What is needed: Please print the whole listing below exactly as it stands.

Data block:
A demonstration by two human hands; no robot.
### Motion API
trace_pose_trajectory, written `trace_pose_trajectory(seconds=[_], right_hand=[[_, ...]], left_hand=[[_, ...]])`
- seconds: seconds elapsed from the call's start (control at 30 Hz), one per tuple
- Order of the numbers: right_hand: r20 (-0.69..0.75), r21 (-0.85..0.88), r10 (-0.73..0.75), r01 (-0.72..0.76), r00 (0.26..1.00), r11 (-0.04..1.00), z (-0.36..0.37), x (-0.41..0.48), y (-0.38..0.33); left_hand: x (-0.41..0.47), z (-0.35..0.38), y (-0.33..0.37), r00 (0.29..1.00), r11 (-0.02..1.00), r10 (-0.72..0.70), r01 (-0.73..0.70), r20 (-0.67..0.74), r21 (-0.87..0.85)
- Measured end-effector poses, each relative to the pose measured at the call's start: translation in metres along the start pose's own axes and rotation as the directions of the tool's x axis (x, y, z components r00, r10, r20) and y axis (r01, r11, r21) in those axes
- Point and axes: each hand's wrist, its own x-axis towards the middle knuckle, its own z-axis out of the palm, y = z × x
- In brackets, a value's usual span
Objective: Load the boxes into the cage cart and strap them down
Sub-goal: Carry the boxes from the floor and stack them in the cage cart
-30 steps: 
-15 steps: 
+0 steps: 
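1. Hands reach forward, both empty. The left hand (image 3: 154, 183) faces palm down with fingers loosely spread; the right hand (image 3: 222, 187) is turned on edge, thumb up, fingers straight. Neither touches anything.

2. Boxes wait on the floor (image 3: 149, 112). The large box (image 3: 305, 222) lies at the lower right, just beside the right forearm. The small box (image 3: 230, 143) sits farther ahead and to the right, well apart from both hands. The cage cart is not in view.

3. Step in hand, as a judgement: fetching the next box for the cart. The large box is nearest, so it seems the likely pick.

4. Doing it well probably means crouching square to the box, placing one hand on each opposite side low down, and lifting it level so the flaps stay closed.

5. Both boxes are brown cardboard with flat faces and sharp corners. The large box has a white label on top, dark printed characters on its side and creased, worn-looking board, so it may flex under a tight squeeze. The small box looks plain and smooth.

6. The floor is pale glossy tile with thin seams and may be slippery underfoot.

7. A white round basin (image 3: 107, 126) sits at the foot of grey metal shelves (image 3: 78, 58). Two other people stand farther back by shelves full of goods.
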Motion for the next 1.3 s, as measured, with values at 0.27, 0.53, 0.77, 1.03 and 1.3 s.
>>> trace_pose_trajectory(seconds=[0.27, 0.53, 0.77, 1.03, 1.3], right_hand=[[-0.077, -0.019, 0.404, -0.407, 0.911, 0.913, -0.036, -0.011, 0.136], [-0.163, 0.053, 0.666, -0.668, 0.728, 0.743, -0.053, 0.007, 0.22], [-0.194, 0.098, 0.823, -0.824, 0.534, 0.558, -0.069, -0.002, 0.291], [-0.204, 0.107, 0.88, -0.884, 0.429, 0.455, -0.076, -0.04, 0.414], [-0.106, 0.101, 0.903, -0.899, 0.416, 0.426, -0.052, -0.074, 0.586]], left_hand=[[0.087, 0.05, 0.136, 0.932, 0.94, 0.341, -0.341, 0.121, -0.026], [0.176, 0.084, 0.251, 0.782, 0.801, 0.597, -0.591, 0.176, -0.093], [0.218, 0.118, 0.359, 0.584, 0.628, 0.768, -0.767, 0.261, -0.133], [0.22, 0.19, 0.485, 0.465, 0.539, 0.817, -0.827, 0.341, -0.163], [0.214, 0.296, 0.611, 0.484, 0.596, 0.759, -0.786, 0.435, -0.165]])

Exercise output:
A demonstration by two human hands; no robot.
### Motion API
trace_pose_trajectory, written `trace_pose_trajectory(seconds=[_], right_hand=[[_, ...]], left_hand=[[_, ...]])`
- seconds: seconds elapsed from the call's start (control at 30 Hz), one per tuple
- Order of the numbers: right_hand: r20 (-0.69..0.75), r21 (-0.85..0.88), r10 (-0.73..0.75), r01 (-0.72..0.76), r00 (0.26..1.00), r11 (-0.04..1.00), z (-0.36..0.37), x (-0.41..0.48), y (-0.38..0.33); left_hand: x (-0.41..0.47), z (-0.35..0.38), y (-0.33..0.37), r00 (0.29..1.00), r11 (-0.02..1.00), r10 (-0.72..0.70), r01 (-0.73..0.70), r20 (-0.67..0.74), r21 (-0.87..0.85)
- Measured end-effector poses, each relative to the pose measured at the call's start: translation in metres along the start pose's own axes and rotation as the directions of the tool's x axis (x, y, z components r00, r10, r20) and y axis (r01, r11, r21) in those axes
- Point and axes: each hand's wrist, its own x-axis towards the middle knuckle, its own z-axis out of the palm, y = z × x
- In brackets, a value's usual span
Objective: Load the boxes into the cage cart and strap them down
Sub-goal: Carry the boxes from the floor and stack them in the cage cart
-30 steps: 
-15 steps: 
+0 steps: 
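1. Hands reach forward, both empty. The left hand (image 3: 154, 183) faces palm down with fingers loosely spread; the right hand (image 3: 222, 187) is turned on edge, thumb up, fingers straight. Neither touches anything.

2. Boxes wait on the floor (image 3: 149, 112). The large box (image 3: 305, 222) lies at the lower right, just beside the right forearm. The small box (image 3: 230, 143) sits farther ahead and to the right, well apart from both hands. The cage cart is not in view.

3. Step in hand, as a judgement: fetching the next box for the cart. The large box is nearest, so it seems the likely pick.

4. Doing it well probably means crouching square to the box, placing one hand on each opposite side low down, and lifting it level so the flaps stay closed.

5. Both boxes are brown cardboard with flat faces and sharp corners. The large box has a white label on top, dark printed characters on its side and creased, worn-looking board, so it may flex under a tight squeeze. The small box looks plain and smooth.

6. The floor is pale glossy tile with thin seams and may be slippery underfoot.

7. A white round basin (image 3: 107, 126) sits at the foot of grey metal shelves (image 3: 78, 58). Two other people stand farther back by shelves full of goods.
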Motion for the next 1.3 s, as measured, with values at 0.27, 0.53, 0.77, 1.03 and 1.3 s.
>>> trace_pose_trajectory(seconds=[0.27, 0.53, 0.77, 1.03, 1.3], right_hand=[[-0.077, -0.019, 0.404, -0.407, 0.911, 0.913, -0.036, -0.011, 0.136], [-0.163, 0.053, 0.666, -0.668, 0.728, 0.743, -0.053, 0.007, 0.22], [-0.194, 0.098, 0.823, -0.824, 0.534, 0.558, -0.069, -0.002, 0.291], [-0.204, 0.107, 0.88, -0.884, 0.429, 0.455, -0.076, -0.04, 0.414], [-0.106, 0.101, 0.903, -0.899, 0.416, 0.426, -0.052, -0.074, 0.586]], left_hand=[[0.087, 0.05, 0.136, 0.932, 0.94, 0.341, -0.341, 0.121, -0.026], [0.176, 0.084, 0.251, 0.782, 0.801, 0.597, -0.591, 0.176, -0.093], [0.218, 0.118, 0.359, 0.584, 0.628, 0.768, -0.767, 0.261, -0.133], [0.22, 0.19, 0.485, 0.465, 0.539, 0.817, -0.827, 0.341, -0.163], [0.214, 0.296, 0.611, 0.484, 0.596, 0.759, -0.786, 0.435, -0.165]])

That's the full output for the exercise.